La Commission de discipline de la Confédération africaine de football (CAF) a rendu, ce mardi soir, ses décisions concernant les incidents survenus lors de la finale de la Coupe d’Afrique des nations disputée le 18 janvier dernier à Rabat entre le Sénégal et le Maroc. Les différentes parties avaient été auditionnées la veille, lundi, à l’issue d’une audience disciplinaire très suivie.
Sans surprise majeure, l’instance africaine a confirmé l’essentiel : le Sénégal conserve son titre de champion d’Afrique et reste pleinement qualifié pour la prochaine Coupe du monde. Aucune remise en cause sportive du sacre des Lions de la Téranga n’a donc été retenue. En revanche, la CAF a prononcé plusieurs sanctions individuelles et financières à l’encontre du camp sénégalais.

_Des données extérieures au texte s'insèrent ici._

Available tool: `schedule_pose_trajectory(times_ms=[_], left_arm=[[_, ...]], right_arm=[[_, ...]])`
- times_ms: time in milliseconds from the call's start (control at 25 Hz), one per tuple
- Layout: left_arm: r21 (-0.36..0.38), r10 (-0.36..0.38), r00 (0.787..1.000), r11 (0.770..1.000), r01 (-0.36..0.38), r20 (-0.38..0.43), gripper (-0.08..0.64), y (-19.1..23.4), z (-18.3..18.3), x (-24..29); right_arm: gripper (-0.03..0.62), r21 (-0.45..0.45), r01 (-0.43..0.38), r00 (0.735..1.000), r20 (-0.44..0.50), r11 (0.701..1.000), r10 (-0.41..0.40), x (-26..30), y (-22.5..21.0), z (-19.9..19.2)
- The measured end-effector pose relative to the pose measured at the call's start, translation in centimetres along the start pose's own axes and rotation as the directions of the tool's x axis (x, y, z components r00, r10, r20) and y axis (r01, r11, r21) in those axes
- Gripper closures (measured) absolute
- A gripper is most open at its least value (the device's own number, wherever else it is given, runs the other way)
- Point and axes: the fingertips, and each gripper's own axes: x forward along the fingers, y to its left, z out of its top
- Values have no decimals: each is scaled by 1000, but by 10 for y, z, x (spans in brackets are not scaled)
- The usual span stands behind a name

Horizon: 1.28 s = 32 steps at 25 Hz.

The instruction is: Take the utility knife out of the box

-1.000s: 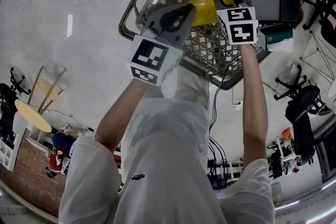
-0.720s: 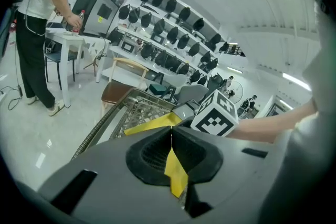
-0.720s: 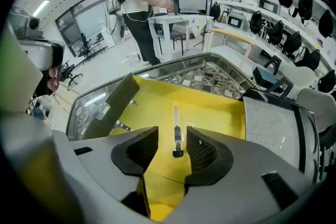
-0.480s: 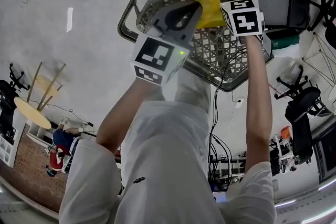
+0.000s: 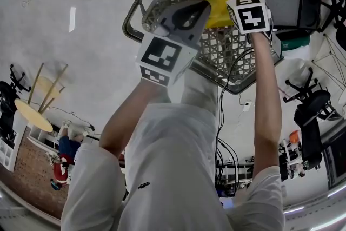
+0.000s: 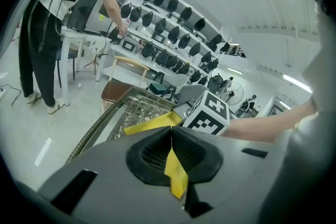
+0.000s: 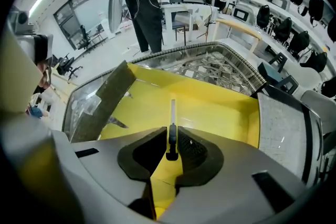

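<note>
Room: lab, shelves of gear, ppl in bg; lattice surface [image 5: 216, 54] carries open yellow box [image 7: 210, 107].
left gripper [image 6: 171, 147]: jaws pressed together on box flap [image 6: 176, 173], near-left side.
right gripper [image 7: 171, 150]: points steeply down into box; jaws just been closing, now pinching utility knife [image 7: 171, 136].
knife loc: inside box, abt mid, not out yet.
progress: grasp looks made; left to do: lift knife clear of box.

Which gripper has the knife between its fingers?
The right gripper: its fingers have just been closing on the utility knife; the left gripper pinches the yellow box.
</note>
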Motion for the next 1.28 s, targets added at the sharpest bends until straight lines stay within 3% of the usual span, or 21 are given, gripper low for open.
schedule_pose_trajectory(times_ms=[200, 640, 1280], left_arm=[[12, 4, 1000, 1000, -4, 8, 555, -3, 6, -8], [64, -13, 999, 998, 11, 36, 555, -28, 22, -36], [157, -71, 996, 986, 61, 61, 555, -79, 38, -102]], right_arm=[[540, 15, 12, 1000, 7, 1000, -12, -8, 1, 2], [540, 64, 58, 991, 118, 996, -65, -68, 6, 13], [540, 159, 94, 951, 278, 983, -136, -173, 46, 11]])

Des sanctions sévères pour les deux camps
Le sélectionneur national sénégalais, Pape Thiaw, a écopé d’une suspension de cinq matchs. Une décision lourde de conséquences, puisqu’elle l’empêchera de diriger l’équipe nationale depuis le banc lors des cinq premières journées des éliminatoires de la CAN 2027, compromettant ainsi la continuité technique.

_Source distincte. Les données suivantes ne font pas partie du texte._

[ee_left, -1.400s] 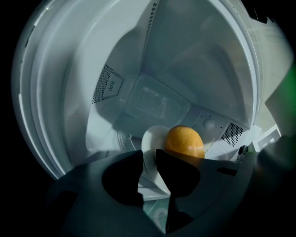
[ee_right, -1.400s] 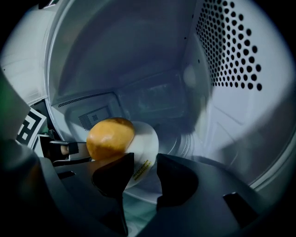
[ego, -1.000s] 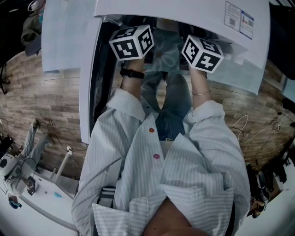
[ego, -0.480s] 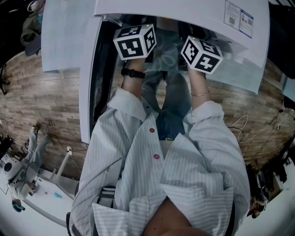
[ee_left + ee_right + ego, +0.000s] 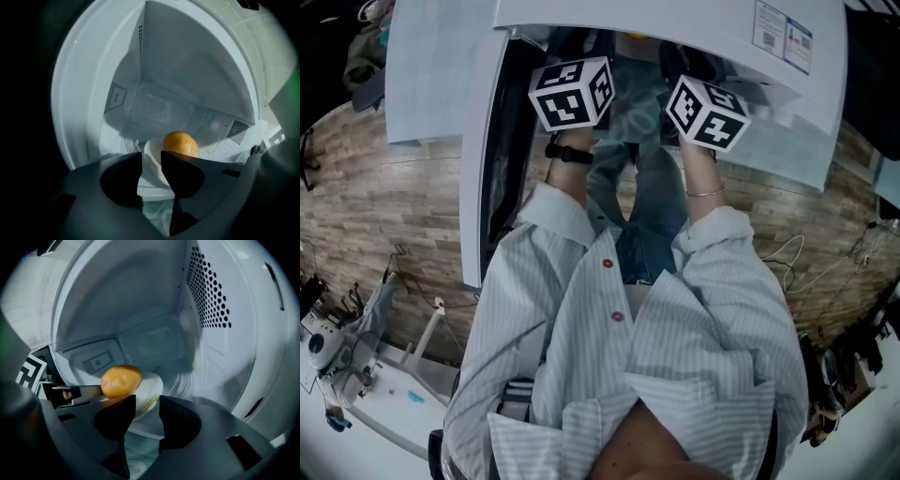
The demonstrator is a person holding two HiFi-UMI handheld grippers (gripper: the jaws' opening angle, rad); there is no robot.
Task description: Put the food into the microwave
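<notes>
Inside the microwave (image 5: 197, 70), the left gripper (image 5: 151, 158) has its jaws spread. They have just been opening, and the rim of the white plate (image 5: 151, 176) stands between them. From the other side of the microwave's cavity the right gripper (image 5: 147, 403) reaches in and pinches the same plate's rim, which fills the gap from jaw to jaw.

On the plate, toward the microwave's back wall, lies the food (image 5: 181, 144), a rounded orange-yellow lump. Beneath the plate the greenish glass turntable (image 5: 140, 446) shows on the microwave's floor; whether the plate rests on it I cannot tell. Perforated vents (image 5: 211, 291) dot the microwave's side wall beside the right gripper.

Outside the microwave's mouth, the head view shows both grippers pushed into the opening. The person's striped sleeves (image 5: 553, 216) sit just behind them, and a wood-patterned floor (image 5: 394, 206) lies below the microwave.
</notes>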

Deux joueurs sénégalais sont également concernés par des sanctions disciplinaires. Ismaïla Sarr et Iliman Ndiaye ont chacun été suspendus pour deux rencontres, sur la base des rapports établis par l’arbitre de la finale, Jean-Jacques Ndalla. Par ailleurs, la Fédération sénégalaise de football (FSF) a été condamnée à une amende avoisinant les 335 millions de francs CFA, alourdissant le bilan financier de cette affaire.

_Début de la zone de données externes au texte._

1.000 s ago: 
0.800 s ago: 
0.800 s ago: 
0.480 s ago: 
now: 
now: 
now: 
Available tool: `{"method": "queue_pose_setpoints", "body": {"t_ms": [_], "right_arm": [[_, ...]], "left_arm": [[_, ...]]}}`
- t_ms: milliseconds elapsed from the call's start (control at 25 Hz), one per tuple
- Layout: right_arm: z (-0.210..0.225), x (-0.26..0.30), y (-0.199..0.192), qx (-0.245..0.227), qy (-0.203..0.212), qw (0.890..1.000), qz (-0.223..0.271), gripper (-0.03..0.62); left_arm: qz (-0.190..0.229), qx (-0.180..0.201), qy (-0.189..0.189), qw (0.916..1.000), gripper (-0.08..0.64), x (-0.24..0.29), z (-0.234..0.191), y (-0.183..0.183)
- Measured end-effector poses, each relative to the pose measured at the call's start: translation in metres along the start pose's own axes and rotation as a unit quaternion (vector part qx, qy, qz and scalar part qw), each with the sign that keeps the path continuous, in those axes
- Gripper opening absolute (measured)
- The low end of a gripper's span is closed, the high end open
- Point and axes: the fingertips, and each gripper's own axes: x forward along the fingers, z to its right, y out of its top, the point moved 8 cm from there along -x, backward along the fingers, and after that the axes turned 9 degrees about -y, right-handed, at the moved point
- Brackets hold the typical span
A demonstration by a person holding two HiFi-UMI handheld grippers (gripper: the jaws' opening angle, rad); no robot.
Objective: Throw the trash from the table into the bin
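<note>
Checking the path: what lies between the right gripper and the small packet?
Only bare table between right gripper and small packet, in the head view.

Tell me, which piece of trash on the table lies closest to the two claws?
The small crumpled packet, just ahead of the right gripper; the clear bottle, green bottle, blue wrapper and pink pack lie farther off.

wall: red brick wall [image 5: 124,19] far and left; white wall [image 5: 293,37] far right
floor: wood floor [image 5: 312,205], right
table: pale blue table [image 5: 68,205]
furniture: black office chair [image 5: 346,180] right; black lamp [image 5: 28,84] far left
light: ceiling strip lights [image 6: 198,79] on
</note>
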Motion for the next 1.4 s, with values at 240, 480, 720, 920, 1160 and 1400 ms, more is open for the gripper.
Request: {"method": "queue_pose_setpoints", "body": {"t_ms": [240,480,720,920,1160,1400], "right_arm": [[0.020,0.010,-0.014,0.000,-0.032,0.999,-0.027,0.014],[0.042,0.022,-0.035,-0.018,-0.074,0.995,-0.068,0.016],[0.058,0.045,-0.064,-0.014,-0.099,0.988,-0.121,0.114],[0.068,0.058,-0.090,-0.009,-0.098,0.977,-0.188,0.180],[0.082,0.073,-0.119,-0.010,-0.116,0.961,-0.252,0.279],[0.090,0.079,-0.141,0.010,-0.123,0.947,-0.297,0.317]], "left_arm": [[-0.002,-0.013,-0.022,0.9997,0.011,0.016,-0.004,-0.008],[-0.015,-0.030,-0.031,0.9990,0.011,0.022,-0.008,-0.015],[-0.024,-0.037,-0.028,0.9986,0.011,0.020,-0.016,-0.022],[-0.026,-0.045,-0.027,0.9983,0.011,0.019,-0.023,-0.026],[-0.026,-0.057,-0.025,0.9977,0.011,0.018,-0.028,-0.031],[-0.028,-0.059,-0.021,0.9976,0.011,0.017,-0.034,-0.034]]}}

Le camp marocain n’a pas été épargné non plus. Achraf Hakimi a été suspendu pour deux matchs, dont un avec sursis, tandis qu’Ismaël Saibari a écopé de trois matchs de suspension pour « comportement antisportif », selon les termes du verdict rendu par la CAF.

Des perspectives favorables en appel pour le Sénégal
La FSF dispose désormais de voies de recours. Conformément aux règlements en vigueur, elle peut saisir la Commission d’appel de la CAF, puis, le cas échéant, le Tribunal arbitral du sport (TAS), si elle estime que certaines sanctions sont disproportionnées ou insuffisamment fondées.
Les chances de succès du Sénégal en appel apparaissent réelles. Le maintien du titre continental et de la qualification pour la Coupe du monde démontre que la CAF n’a pas retenu de faute collective grave. En outre, les sanctions reposent essentiellement sur des rapports arbitrals, lesquels peuvent être contestés ou relativisés, notamment à l’aide d’éléments vidéo ou de circonstances atténuantes.
Concernant Pape Thiaw, une réduction de la durée de suspension semble envisageable si la défense parvient à démontrer une implication limitée ou une interprétation excessive des faits. De même, les suspensions infligées aux joueurs pourraient être allégées, voire partiellement annulées, en cas d’arguments solides et bien étayés.
Si l’amende financière paraît plus difficile à faire annuler totalement, une révision à la baisse reste toutefois possible, comme cela a déjà été observé dans des précédents dossiers disciplinaires du football africain.